### DIRECTIONS
Please reproduce the data in full, exactly as it stands.

### DATASET EXTRACT
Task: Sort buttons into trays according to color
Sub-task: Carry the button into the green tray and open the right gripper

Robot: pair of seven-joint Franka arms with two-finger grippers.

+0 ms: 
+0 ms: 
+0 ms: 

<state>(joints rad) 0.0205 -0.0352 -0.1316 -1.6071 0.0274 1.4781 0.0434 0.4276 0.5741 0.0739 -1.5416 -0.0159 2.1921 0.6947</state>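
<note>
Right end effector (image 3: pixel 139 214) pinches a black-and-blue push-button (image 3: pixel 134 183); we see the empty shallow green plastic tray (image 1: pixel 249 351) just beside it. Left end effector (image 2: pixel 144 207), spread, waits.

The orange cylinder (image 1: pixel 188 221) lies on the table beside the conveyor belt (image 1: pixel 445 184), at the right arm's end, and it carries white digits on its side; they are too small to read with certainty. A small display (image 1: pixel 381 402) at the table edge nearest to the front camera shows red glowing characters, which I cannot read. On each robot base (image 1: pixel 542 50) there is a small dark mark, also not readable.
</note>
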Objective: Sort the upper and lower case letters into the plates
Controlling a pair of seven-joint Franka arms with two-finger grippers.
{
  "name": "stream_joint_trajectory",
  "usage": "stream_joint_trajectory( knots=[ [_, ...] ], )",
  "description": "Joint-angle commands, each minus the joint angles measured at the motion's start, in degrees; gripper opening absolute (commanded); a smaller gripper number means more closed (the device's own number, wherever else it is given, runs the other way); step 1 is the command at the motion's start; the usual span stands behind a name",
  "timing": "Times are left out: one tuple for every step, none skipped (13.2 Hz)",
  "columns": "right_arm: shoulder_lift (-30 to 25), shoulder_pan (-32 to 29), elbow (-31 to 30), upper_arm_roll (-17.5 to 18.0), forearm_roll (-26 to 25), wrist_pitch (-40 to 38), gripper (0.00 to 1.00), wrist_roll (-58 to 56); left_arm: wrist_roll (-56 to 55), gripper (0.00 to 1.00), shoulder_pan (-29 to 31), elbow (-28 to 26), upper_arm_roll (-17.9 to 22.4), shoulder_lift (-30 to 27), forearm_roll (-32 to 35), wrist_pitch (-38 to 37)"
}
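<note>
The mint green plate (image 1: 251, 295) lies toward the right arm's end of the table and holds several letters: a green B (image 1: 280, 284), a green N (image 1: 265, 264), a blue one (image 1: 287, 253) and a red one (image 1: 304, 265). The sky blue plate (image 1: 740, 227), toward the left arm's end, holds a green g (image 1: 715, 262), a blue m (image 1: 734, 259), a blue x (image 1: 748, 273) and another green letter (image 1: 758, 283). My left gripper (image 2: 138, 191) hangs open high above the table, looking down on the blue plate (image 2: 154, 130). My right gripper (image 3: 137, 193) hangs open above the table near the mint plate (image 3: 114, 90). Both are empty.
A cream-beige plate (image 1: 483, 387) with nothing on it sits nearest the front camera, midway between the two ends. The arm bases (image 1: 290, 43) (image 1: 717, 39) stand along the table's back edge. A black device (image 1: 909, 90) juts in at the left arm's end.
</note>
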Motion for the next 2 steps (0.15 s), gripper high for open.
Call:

### ANSWER BOX
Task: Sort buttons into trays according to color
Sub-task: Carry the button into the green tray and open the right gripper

Robot: pair of seven-joint Franka arms with two-finger grippers.

+0 ms: 
+0 ms: 
+0 ms: 

<state>(joints rad) 0.0205 -0.0352 -0.1316 -1.6071 0.0274 1.4781 0.0434 0.4276 0.5741 0.0739 -1.5416 -0.0159 2.1921 0.6947</state>
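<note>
Right end effector (image 3: pixel 139 214) pinches a black-and-blue push-button (image 3: pixel 134 183); we see the empty shallow green plastic tray (image 1: pixel 249 351) just beside it. Left end effector (image 2: pixel 144 207), spread, waits.

The orange cylinder (image 1: pixel 188 221) lies on the table beside the conveyor belt (image 1: pixel 445 184), at the right arm's end, and it carries white digits on its side; they are too small to read with certainty. A small display (image 1: pixel 381 402) at the table edge nearest to the front camera shows red glowing characters, which I cannot read. On each robot base (image 1: pixel 542 50) there is a small dark mark, also not readable.
</note>
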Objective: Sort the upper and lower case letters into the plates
Controlling a pair of seven-joint Franka arms with two-finger grippers.
{
  "name": "stream_joint_trajectory",
  "usage": "stream_joint_trajectory( knots=[ [_, ...] ], )",
  "description": "Joint-angle commands, each minus the joint angles measured at the motion's start, in degrees; gripper opening absolute (commanded); a smaller gripper number means more closed (the device's own number, wherever else it is given, runs the other way); step 1 is the command at the motion's start; the usual span stands behind a name",
  "timing": "Times are left out: one tuple for every step, none skipped (13.2 Hz)",
  "columns": "right_arm: shoulder_lift (-30 to 25), shoulder_pan (-32 to 29), elbow (-31 to 30), upper_arm_roll (-17.5 to 18.0), forearm_roll (-26 to 25), wrist_pitch (-40 to 38), gripper (0.00 to 1.00), wrist_roll (-58 to 56); left_arm: wrist_roll (-56 to 55), gripper (0.00 to 1.00), shoulder_pan (-29 to 31), elbow (-28 to 26), upper_arm_roll (-17.9 to 22.4), shoulder_lift (-30 to 27), forearm_roll (-32 to 35), wrist_pitch (-38 to 37)"
}
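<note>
The mint green plate (image 1: 251, 295) lies toward the right arm's end of the table and holds several letters: a green B (image 1: 280, 284), a green N (image 1: 265, 264), a blue one (image 1: 287, 253) and a red one (image 1: 304, 265). The sky blue plate (image 1: 740, 227), toward the left arm's end, holds a green g (image 1: 715, 262), a blue m (image 1: 734, 259), a blue x (image 1: 748, 273) and another green letter (image 1: 758, 283). My left gripper (image 2: 138, 191) hangs open high above the table, looking down on the blue plate (image 2: 154, 130). My right gripper (image 3: 137, 193) hangs open above the table near the mint plate (image 3: 114, 90). Both are empty.
A cream-beige plate (image 1: 483, 387) with nothing on it sits nearest the front camera, midway between the two ends. The arm bases (image 1: 290, 43) (image 1: 717, 39) stand along the table's back edge. A black device (image 1: 909, 90) juts in at the left arm's end.
</note>
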Motion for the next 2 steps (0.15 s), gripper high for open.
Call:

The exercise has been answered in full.